I think this study really demonstrated that patients with infection who are sent home from the emergency department are not as sick as patients who are admitted to the hospital. That’s good. I agree with the commentators that “the most important reason to call an infection sepsis is to emphasize the severity of the condition and trigger immediate aggressive care.” 

Perhaps we would benefit from reintroducing the criterion for a patient to appear SICK in order to consider a diagnosis of sepsis. I don't believe that we want to impose a threshold duration of organ dysfunction, as has been suggested. We may benefit from insisting there needs to be organ dysfunction not involving the infected organ/system.

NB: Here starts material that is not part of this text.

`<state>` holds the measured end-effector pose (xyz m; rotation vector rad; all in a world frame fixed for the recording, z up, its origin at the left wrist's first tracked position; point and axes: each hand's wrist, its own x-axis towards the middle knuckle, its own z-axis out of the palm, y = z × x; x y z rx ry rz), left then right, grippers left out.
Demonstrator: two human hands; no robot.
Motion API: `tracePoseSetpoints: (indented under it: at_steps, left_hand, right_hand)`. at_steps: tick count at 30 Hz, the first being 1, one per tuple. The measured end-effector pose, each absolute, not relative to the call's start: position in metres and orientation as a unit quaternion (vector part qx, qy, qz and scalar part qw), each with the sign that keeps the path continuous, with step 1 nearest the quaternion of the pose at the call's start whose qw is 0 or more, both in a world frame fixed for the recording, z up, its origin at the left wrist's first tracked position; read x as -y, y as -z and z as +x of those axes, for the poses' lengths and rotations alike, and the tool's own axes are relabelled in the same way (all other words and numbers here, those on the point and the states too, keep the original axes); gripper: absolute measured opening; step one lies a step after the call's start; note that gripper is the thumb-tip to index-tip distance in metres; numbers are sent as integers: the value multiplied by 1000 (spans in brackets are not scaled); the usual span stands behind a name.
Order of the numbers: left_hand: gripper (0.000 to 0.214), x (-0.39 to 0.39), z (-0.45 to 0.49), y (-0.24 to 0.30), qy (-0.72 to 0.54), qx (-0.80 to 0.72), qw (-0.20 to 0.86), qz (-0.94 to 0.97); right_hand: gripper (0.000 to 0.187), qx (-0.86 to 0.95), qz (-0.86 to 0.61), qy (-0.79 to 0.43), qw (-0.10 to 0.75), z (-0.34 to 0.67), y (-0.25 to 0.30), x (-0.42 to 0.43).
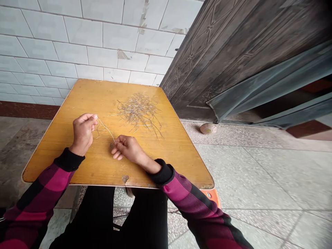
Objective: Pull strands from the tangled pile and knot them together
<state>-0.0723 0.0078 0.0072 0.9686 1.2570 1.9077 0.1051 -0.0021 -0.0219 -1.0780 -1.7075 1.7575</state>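
Observation:
A thin, pale piece of wire (107, 128) runs in a slight curve between my two hands. My left hand (84, 130) pinches its upper end between thumb and forefinger. Its lower end is in the closed fingers of my right hand (127, 148), just above the table. Behind my hands lies a loose tangle of thin, bent wires (138, 110), some shiny and some dark. A few curled strands show on the tabletop beside my left hand.
The yellow wooden table (90, 93) has a chipped front edge and stands by a white tiled wall (85, 38). To the right are a dark carved door (197, 65), a hanging grey-green cloth (259, 83) and a roundish object (208, 128) on the floor. An orange stool (214, 197) shows below the table.

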Motion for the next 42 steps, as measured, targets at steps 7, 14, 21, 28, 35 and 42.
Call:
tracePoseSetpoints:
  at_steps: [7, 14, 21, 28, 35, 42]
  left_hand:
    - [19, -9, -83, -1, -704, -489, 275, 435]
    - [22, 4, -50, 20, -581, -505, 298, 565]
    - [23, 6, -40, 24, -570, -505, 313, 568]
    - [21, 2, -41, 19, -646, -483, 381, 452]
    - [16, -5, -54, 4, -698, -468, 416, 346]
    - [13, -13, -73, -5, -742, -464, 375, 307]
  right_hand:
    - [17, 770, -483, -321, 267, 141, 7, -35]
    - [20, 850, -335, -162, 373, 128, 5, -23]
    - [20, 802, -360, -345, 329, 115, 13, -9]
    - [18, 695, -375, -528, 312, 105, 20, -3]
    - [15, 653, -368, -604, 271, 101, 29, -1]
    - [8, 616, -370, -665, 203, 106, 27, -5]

There are payors who won't acknowledge the possibility that sepsis can be placed in Observation status. How common is it really (or should it be) to have a patient with genuine sepsis discharged to home from the ED? It should be about as common as it is to bill Critical Care Time in the ED for a discharged patient - it happens, but it is rare. 

I agree with Dr. Ryan Greiner, a system medical director and physician advisor, who said, "One dose of antibiotics in the ED resolves sepsis only when it isn't sepsis."